We provide you with information about Programs that connect with the Service. You can view the Programs and should examine their privacy statements and terms of use prior to using them or allowing them access to any of your health information. In order to access the Service, the Program provider must commit to protecting the privacy of your health data. Microsoft can revoke a Program provider's access to the Service if a Program does not meet its privacy commitments to Microsoft. We encourage you to contact us if you believe a Program is not protecting the privacy or security of your health data.

No Program has access to your information through the Service unless and until an authorized user opts in through the Service to grant it access. Microsoft requires Program providers to (i) agree not to disclose your data without express consent unless (ii) a healthcare provider, insurer, or other entity that is subject to laws governing the use and disclosure of health information operates the Program, in which case Microsoft requires that the Program comply with those laws.

You control what health information you allow Programs to access and the length of time they can access the information. If a Program requires information you are uncomfortable sharing, you can choose not to authorize that Program access to the record. The Service allows you to control (by accepting or denying Program requests for access) which health information types in a specific health record you choose to share with each Program and what actions you allow each Program to perform on the health information.

Deleting records

You can delete any health record that you are a custodian of by signing in to your HealthVault account and editing a record's profile. If other users had any level of access to that record, the record no longer appears in their accounts. The Service deletes the record from all users. We wait 90 days before permanently deleting the record information in order to help avoid accidental or malicious removal of your health information.

Deleting health information

When a Program or person moves a piece of health information to the trash, custodians may still view it there, and can restore it or delete it permanently from there at any time. Please note that Programs and non-custodial persons with whom you have shared your information are not able to see or restore items in the trash, nor may they permanently delete health information.

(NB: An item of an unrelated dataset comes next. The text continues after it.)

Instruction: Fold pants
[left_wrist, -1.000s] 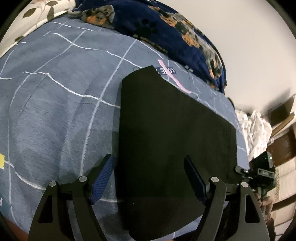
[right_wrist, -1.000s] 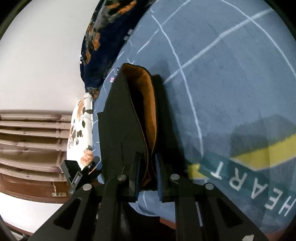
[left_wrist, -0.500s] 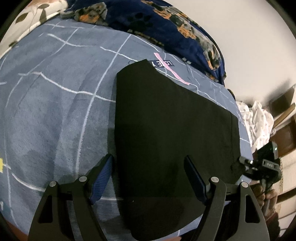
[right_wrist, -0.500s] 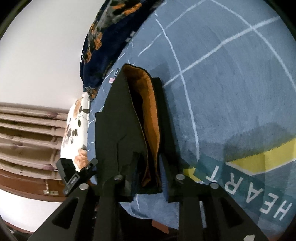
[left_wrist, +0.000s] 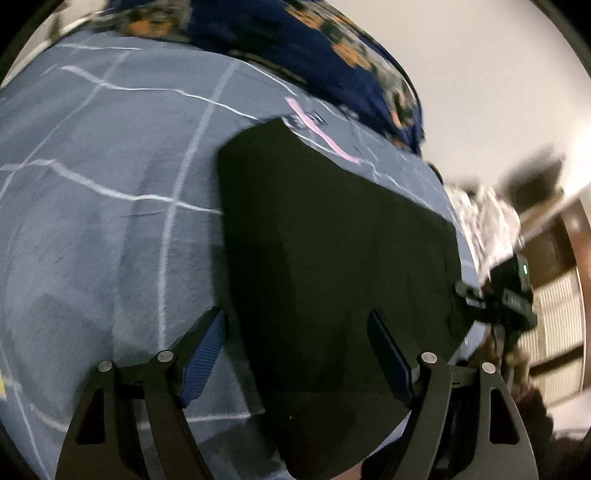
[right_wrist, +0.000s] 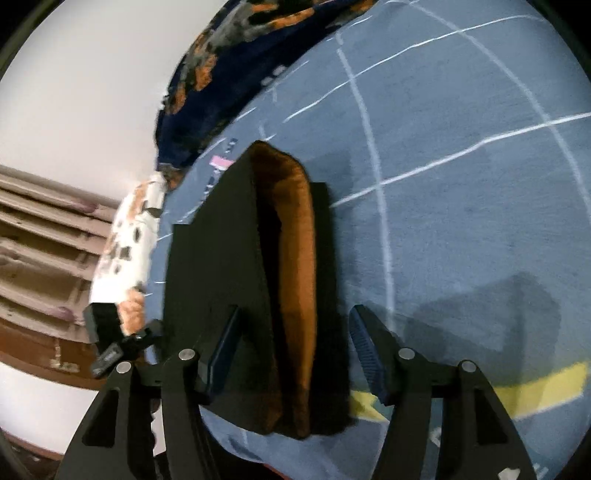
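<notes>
Black pants (left_wrist: 332, 258) lie folded into a flat block on the blue bed sheet (left_wrist: 92, 221). My left gripper (left_wrist: 297, 332) hovers open over their near end, its left finger just off the pants' left edge and its right finger above the cloth. In the right wrist view the pants (right_wrist: 221, 258) show their layered edge with an orange lining (right_wrist: 295, 258). My right gripper (right_wrist: 295, 332) straddles that edge with its jaws opening and the pads clear of the cloth.
A dark blue printed blanket (left_wrist: 314, 44) is heaped along the far side of the bed. A floral pillow (right_wrist: 129, 240) and a slatted wooden wall (right_wrist: 37, 240) lie beyond the bed's edge. White crumpled cloth (left_wrist: 487, 218) sits off the far corner.
The right gripper's jaws, earlier pinched on the pants' layered edge, have spread apart and let it go. The left gripper has rolled a little and stays open.
</notes>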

Permanently deleting health information removes it from the trash. Once an item has been permanently deleted, it cannot be restored. Whenever an item is permanently removed, the Service adds an entry in your record history noting the name of the person who deleted information and the date the deletion occurred.

To keep you informed of the latest improvements, the Service will send you a newsletter. If you do not want to receive the newsletter, you can uncheck the box that requests the newsletter when you sign up for the Service, uncheck the box in your account profile page at any time, or unsubscribe through a link at the bottom of the newsletter. If you later decide that you want to receive the newsletter, you can request it by checking the box on the account profile page.

Microsoft is committed to protecting the security of your personal information. We use a variety of security technologies and procedures to help protect your personal information from unauthorized access, use, and disclosure. For example, we store the personal information you provide on computer servers with limited access that are located in controlled facilities.

Additionally:

If you have questions regarding this statement, you should contact us by using our Web form.

We use cookies with this Service to enable you to sign in and to help personalize the Service. A cookie is a small text file that a web page server places on your hard disk. It is not possible to use cookies to run programs or deliver viruses to your computer. A Web server assigns cookies uniquely to you and only a Web server in the domain that issued the cookie to you can read the cookies.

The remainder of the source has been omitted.